Task goal.
What is the number of lines below that contain the word "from"? Respond with that number alone.

======== Input data

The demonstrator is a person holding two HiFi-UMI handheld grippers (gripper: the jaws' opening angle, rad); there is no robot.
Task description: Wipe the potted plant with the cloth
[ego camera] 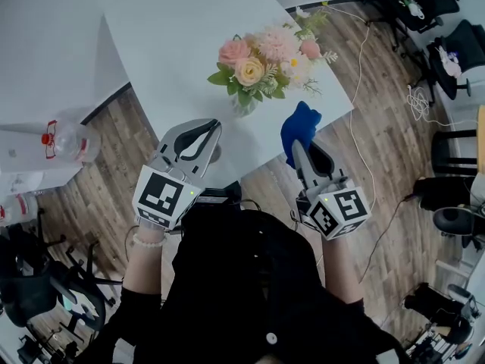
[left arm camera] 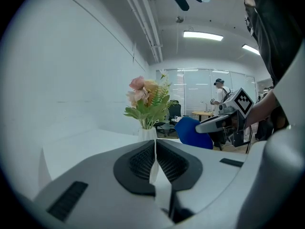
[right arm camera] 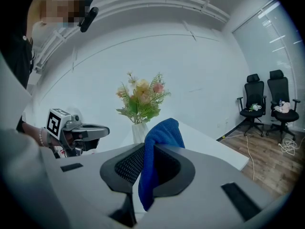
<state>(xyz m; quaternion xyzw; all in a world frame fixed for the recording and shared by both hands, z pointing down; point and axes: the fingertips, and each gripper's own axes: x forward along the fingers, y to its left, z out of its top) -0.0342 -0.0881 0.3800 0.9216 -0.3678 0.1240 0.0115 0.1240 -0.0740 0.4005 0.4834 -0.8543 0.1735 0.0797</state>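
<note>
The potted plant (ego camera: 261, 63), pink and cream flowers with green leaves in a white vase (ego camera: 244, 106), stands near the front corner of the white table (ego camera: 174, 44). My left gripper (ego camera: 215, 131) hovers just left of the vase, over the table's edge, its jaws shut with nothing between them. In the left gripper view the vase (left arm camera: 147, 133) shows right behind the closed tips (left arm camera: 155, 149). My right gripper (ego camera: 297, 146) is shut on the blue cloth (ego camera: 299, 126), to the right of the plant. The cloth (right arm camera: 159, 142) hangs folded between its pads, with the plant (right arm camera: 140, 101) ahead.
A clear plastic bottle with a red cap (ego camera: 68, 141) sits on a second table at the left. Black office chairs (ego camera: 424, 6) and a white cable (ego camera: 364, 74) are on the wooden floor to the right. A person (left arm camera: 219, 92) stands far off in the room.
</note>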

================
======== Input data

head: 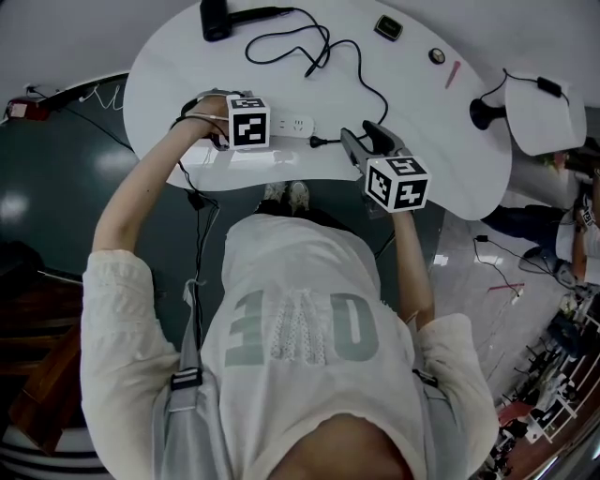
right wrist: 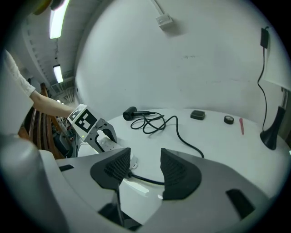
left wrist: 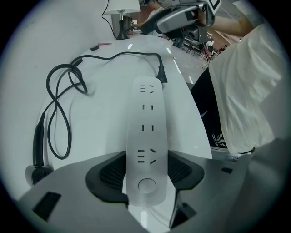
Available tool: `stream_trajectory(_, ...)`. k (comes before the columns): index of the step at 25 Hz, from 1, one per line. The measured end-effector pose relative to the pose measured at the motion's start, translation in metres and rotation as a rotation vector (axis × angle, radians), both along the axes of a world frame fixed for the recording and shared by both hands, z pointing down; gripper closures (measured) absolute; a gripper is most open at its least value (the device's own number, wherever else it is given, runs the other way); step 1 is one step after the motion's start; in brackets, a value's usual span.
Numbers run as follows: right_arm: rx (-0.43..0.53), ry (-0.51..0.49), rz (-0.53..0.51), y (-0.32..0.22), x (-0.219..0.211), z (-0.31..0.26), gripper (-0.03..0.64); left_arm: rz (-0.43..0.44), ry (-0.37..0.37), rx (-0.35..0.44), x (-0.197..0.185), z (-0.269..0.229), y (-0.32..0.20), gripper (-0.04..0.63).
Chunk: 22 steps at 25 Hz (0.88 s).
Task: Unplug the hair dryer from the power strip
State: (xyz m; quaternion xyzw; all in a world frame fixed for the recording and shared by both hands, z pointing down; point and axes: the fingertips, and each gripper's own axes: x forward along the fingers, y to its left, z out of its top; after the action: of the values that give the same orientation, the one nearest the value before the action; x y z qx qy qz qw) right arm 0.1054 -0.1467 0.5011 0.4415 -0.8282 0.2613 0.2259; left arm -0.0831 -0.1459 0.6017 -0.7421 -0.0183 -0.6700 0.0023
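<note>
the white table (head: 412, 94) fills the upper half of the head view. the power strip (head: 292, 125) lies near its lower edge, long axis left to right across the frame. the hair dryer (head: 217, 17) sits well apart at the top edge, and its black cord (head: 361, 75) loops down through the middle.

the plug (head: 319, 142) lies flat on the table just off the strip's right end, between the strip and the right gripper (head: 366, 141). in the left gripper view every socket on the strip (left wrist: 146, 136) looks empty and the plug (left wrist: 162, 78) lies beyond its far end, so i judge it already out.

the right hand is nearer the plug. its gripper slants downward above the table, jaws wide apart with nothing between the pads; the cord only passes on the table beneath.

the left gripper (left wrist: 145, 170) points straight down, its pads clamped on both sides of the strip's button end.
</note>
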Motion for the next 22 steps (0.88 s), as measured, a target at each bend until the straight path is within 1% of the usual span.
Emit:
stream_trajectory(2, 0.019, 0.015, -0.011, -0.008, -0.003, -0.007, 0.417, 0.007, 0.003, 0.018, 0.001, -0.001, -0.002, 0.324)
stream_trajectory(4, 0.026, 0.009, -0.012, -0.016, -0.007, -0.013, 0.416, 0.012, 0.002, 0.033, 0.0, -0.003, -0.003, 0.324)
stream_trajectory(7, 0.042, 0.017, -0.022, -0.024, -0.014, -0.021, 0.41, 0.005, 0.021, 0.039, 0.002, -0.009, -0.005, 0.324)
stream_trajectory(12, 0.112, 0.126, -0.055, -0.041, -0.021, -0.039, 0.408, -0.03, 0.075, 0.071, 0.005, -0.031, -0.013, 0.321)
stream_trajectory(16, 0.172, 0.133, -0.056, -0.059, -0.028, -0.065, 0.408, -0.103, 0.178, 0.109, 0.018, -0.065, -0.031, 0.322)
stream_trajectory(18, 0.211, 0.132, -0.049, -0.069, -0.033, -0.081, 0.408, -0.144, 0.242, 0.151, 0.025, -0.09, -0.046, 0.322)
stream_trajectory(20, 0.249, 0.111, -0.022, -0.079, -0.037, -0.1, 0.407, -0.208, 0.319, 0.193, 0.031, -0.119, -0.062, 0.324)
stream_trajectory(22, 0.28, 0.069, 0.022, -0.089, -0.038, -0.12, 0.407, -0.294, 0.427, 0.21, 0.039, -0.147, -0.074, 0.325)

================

Exercise response.
2